Interior agradável é a marca registrada do Peugeot 2008

SUV, que será feito no Brasil, tem o requinte como grande atrativo; modelo será alternativa mals requintada ao Ford EcoSport e Renault Duster

iG Minas Gerais | Eduardo Rocha |

Peugeot 2008
Eduardo Rocha/Carta Z Notícias
Peugeot 2008

A PSA definiu com clareza o espaço que cada uma de suas marcas vai ocupar no mercado mundial. Nesse desenho, coube à Peugeot atuar em amplo espectro, mas com refinamento. E o utilitário-esportivo 2008 está bem adequado a esse perfil. O modelo entrou na linha da fabricante francesa com duas funções: herdar os consumidores mais familiares do Peugeot 207 SW e atrair os mais jovens, pelo apelo aventureiro.

No Brasil, onde o modelo já está em pré-produção em Porto Real (RJ), terá uma função um pouco diferente. A marca vai tentar temperar com uma dose de robustez a imagem elegante que tem por aqui. A partir do dia 30 de outubro, o 2008 será a grande estrela do estande da montadora no Salão do Automóvel de São Paulo, no Anhembi, numa espécie de preparação para o lançamento no mercado, que deve acontecer ainda no primeiro trimestre de 2015.

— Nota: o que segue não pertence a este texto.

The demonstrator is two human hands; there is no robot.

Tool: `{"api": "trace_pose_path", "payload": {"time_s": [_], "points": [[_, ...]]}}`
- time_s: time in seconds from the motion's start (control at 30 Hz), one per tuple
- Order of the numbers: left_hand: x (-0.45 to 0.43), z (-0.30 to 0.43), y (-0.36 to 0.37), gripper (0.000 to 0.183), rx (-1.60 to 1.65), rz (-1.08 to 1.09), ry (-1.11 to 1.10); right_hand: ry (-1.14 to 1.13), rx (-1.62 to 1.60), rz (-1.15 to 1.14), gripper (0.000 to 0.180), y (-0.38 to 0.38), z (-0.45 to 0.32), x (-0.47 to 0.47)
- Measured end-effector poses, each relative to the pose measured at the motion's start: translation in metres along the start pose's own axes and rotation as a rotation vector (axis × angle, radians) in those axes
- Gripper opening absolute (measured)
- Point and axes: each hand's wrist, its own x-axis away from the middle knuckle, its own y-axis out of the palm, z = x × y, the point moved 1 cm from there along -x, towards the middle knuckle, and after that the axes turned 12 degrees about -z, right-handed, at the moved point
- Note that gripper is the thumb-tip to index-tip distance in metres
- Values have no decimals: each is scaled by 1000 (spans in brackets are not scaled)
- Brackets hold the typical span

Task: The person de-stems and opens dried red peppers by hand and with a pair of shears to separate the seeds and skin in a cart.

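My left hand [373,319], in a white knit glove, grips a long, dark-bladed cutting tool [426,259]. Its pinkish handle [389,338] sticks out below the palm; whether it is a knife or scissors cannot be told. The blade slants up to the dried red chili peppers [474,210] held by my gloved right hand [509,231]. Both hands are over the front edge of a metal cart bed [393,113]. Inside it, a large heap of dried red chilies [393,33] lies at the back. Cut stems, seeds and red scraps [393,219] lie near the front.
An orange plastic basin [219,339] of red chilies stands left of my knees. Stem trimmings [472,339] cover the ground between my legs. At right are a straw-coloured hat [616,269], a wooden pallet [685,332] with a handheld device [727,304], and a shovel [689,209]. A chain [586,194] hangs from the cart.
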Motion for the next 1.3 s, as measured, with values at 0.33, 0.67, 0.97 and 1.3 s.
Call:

A intenção da Peugeot não é disputar a liderança com o Ford EcoSport ou o Renault Duster, mas ser uma alternativa um pouco mais luxuosa e exclusiva – exatamente como ocorre com o hatch 208 em relação à maioria dos compactos do mercado. E, de fato, se a Peugeot não fizer alterações fortes, que mudem algumas características básicas do 2008, não há mesmo outra vocação para o crossover. Mesmo as versões mais simples, que usam materiais menos nobres no revestimento, trazem os sinais dessa intenção da Peugeot de atuar em um segmento levemente superior ao de outras marcas generalistas.

Impressões

A lógica de ocupação da cabine da Peugeot, que eleva os instrumentos à altura, foi inaugurada no hatch compacto 208 e replicada no hatch médio 308. Mas nunca esteve em melhor forma que no 2008. A maior altura do crossover permitiu que os instrumentos fossem um pouco maiores e que o volante ficasse em uma posição bem semelhante à tradicional. Mesmo assim, ele ainda é ligeiramente menor, o que tende a acender uma pulsão esportiva em quem o empunha. A estabilidade do modelo até se mostra capaz de sustentar uma certa agressividade, mas não o motor 1.6 16V de 120 cv.

O propulsor oferece acelerações uniformes e progressivas. Mas boa parte do mérito de acelerar de 0 a 100 km/h abaixo dos dez segundos é do câmbio automático de cinco marchas. Ele é um primor de suavidade e, mais que isso, mantém uma conversa muito bem afinada com o motor. Mesmo que o vigor do conjunto não seja capaz de impressionar ninguém, o 2008 é um carro agradável, inclusive para os demais ocupantes que não estão no comando.

A vida a bordo no crossover da Peugeot está, de fato, em um nível mais elevado. Na versão top Feline, o nível de acabamento é superior até ao de modelos compactos de marcas premium. Revestimento em alcântara e couro, luz de LED em torno do teto panorâmico, mistura muitíssimo bem dosada de materiais, isolamento acústico de boa qualidade. O teto elevado oferece um espaço interno generoso para joelhos, ombros e cabeça.

A ergonomia dos bancos também é das melhores. Ele tem abas bem largas, para segurar bem o corpo nas curvas, e é macio o suficiente para compensar a rigidez da suspensão. Esse acerto, inclusive, responde à elevação da carroceria com sobras. Dinamicamente, o 2008 se comporta como se fosse um hatch.